== Description of the task ==
Scan the material for the string "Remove" and copy out every line in which it occurs.

··········

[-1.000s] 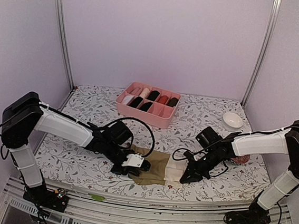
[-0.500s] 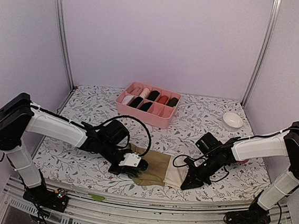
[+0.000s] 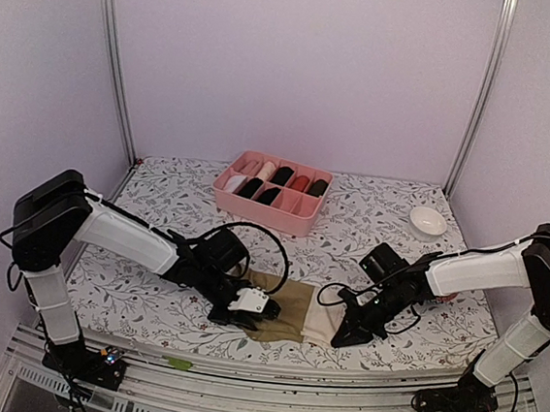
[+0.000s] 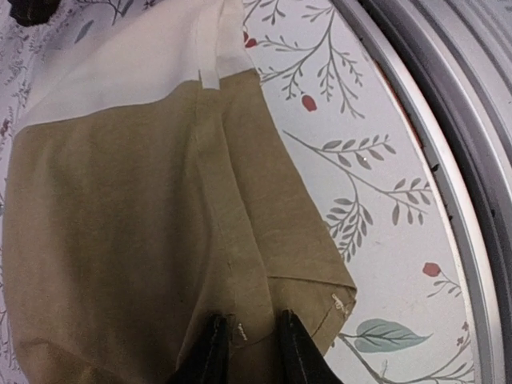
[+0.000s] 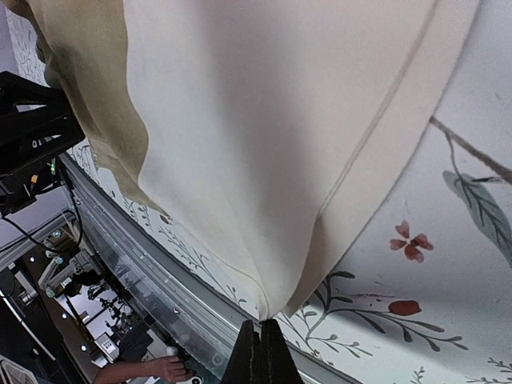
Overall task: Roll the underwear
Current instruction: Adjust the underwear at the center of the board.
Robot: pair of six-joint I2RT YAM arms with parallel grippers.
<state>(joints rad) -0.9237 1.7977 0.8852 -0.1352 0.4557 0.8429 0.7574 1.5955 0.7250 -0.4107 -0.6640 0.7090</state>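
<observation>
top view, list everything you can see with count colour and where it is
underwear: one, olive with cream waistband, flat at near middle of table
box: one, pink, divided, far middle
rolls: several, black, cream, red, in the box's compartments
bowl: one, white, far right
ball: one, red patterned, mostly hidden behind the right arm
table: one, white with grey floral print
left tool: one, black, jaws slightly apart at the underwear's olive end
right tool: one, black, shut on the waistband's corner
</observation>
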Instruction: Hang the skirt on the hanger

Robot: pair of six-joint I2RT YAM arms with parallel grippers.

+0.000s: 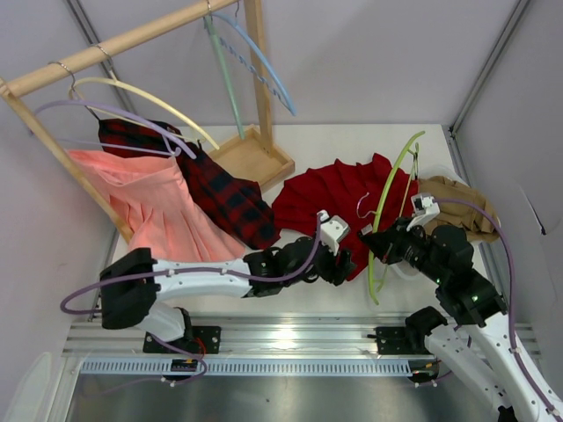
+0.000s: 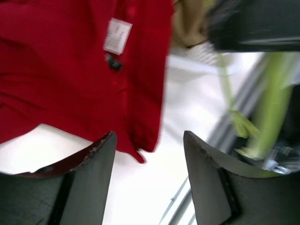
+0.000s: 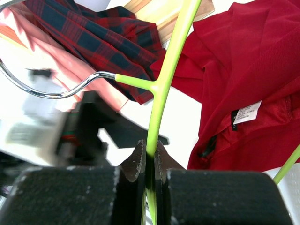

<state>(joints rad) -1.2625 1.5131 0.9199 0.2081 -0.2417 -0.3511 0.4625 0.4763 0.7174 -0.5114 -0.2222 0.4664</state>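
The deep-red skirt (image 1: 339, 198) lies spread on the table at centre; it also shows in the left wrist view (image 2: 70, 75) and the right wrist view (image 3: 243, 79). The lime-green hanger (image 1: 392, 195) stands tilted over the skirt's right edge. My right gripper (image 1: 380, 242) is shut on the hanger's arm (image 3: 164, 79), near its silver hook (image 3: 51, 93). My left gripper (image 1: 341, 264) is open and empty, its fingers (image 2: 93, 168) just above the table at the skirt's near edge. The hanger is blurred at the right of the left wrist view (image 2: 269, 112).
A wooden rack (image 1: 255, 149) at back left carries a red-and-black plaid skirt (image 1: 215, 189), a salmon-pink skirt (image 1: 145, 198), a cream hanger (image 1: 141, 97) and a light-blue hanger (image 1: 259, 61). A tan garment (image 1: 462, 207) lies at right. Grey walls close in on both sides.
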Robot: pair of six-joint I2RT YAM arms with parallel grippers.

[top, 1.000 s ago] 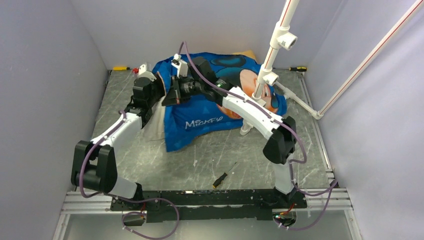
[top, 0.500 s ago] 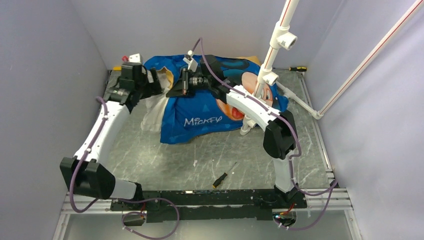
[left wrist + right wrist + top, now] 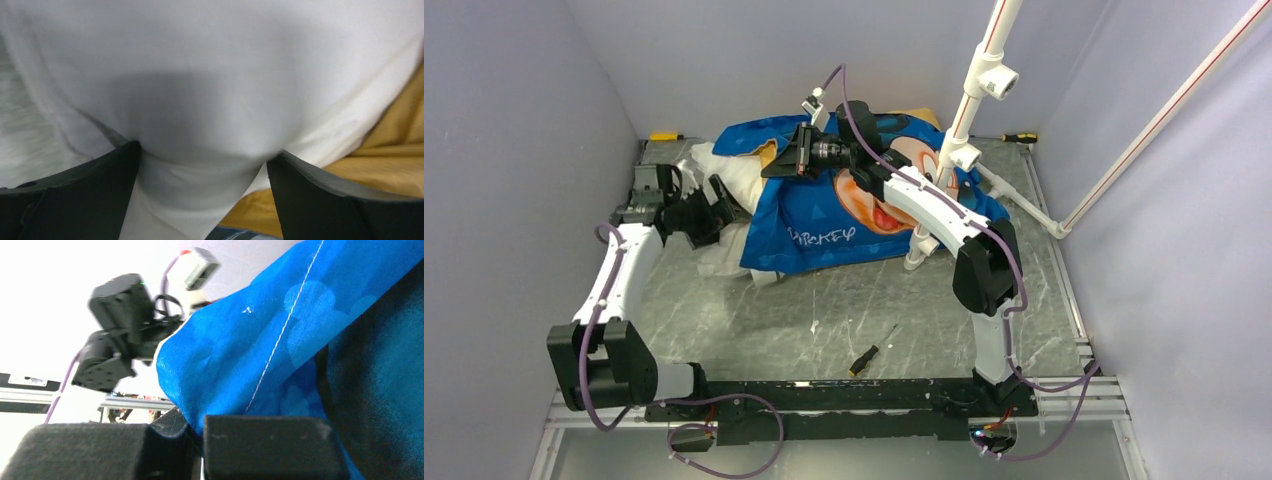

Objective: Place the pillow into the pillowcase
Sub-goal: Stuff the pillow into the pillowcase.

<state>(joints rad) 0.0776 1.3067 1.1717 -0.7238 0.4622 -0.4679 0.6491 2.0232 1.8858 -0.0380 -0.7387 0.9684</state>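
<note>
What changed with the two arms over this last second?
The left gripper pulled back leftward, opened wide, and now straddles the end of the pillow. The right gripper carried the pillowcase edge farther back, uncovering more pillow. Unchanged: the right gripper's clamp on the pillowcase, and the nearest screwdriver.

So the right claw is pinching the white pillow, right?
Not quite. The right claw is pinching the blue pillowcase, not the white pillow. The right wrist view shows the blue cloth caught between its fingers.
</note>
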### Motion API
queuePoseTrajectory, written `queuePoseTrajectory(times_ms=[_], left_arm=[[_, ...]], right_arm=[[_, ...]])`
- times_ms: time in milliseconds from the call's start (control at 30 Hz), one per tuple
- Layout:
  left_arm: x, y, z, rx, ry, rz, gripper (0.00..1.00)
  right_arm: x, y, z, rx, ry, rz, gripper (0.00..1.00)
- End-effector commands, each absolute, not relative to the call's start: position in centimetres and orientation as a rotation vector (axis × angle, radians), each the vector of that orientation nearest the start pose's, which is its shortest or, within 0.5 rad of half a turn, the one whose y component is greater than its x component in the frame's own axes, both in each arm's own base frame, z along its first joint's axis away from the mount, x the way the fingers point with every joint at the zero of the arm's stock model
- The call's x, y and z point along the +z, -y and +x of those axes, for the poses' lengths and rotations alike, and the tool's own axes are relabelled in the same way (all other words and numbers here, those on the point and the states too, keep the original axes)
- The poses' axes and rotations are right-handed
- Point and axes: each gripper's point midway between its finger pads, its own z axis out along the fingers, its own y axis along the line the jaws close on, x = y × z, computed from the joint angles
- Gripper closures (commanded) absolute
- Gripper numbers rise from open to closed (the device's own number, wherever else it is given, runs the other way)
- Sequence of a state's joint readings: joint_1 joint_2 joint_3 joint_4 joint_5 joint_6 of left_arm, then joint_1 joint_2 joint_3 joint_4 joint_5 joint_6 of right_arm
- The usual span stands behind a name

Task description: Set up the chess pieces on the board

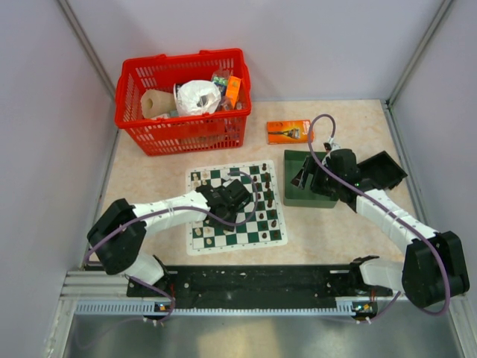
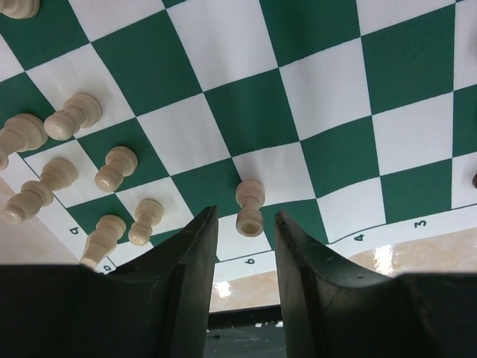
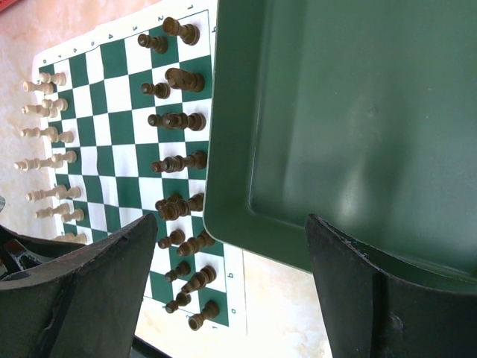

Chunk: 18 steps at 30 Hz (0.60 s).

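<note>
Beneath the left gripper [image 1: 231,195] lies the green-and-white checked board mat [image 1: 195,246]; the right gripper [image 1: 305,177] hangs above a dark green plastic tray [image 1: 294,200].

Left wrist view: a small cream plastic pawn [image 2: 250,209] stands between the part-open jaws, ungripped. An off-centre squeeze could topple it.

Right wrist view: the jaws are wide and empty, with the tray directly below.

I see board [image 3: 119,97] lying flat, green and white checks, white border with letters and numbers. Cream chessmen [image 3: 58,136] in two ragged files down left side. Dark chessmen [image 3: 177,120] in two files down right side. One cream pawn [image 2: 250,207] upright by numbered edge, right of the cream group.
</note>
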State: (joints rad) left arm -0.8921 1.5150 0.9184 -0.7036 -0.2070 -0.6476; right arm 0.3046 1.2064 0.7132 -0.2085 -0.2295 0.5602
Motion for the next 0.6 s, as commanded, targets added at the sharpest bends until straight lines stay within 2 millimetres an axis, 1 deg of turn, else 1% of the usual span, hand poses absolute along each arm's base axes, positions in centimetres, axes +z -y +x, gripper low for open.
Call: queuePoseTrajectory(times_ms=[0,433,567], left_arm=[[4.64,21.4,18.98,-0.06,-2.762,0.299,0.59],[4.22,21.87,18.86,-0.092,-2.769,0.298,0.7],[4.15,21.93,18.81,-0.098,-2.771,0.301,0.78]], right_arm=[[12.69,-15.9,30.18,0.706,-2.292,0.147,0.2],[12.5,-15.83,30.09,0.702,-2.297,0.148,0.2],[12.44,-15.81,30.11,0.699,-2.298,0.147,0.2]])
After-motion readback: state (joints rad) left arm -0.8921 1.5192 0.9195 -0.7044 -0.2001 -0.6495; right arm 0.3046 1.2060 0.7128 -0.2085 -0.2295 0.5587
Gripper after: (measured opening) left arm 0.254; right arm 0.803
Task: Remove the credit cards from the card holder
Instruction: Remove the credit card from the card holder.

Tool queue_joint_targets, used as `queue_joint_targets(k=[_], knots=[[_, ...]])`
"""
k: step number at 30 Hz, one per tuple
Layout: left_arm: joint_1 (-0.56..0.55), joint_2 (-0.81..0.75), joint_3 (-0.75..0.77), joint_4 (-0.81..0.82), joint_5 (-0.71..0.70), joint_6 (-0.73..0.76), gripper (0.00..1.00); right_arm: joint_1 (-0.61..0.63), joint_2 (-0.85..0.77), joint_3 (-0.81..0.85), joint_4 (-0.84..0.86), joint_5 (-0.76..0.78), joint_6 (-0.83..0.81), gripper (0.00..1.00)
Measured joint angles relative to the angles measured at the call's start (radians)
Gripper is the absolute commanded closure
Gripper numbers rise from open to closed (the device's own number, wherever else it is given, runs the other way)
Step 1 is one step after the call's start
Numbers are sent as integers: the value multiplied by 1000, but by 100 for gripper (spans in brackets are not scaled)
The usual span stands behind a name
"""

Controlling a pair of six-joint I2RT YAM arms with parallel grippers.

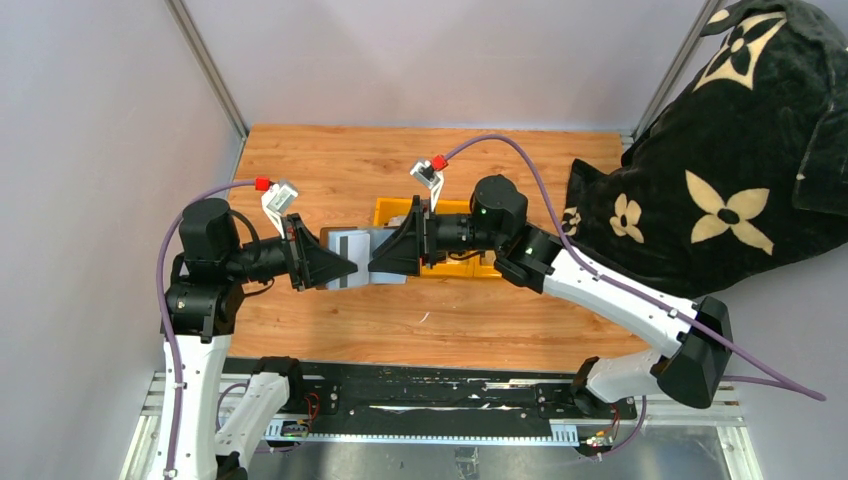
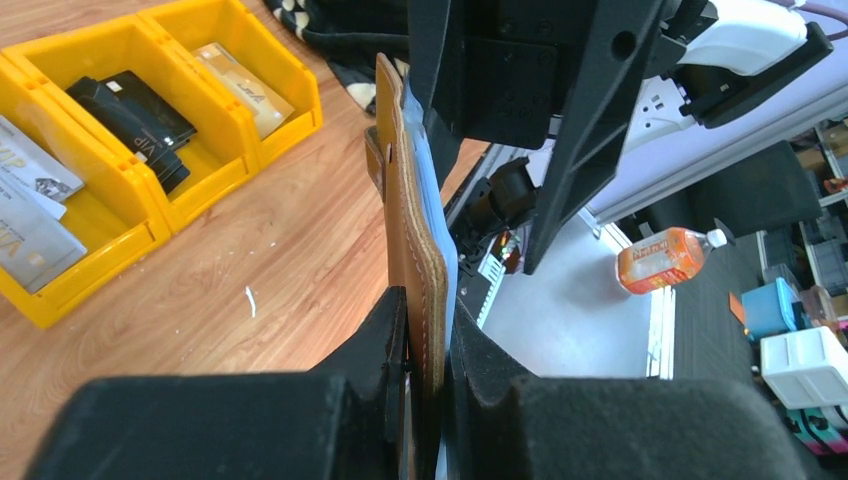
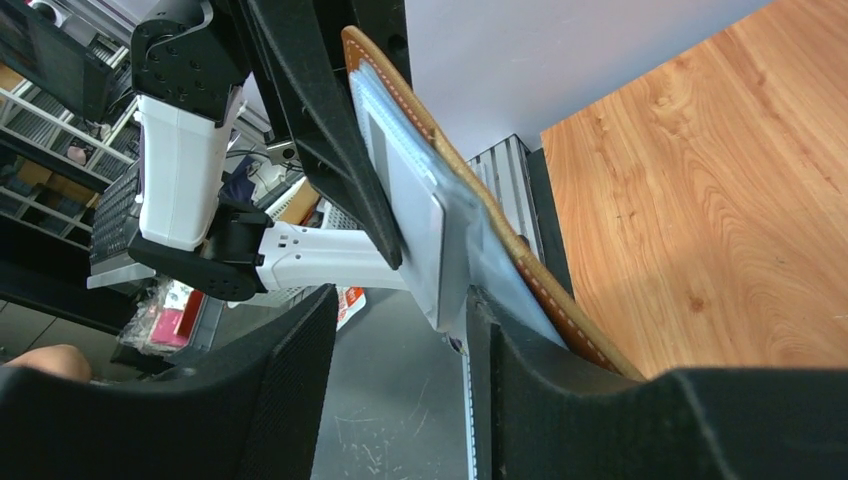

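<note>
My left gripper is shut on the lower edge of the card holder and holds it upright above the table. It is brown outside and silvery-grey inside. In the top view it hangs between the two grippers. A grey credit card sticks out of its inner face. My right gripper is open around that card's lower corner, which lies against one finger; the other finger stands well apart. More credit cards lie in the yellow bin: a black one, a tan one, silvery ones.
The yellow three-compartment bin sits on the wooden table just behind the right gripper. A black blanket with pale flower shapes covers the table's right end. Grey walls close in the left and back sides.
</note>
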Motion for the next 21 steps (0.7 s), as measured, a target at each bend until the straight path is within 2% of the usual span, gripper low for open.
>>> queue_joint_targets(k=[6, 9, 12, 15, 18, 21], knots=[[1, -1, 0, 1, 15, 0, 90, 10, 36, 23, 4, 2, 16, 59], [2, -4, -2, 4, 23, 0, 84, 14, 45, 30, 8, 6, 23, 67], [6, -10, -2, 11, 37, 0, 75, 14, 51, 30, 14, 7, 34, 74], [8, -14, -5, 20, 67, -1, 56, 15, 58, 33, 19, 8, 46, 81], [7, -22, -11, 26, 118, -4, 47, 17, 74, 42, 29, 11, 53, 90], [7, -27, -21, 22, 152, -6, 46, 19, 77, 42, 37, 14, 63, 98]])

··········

== Response ==
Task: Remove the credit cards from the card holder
Instruction: Remove the credit card from the card holder.

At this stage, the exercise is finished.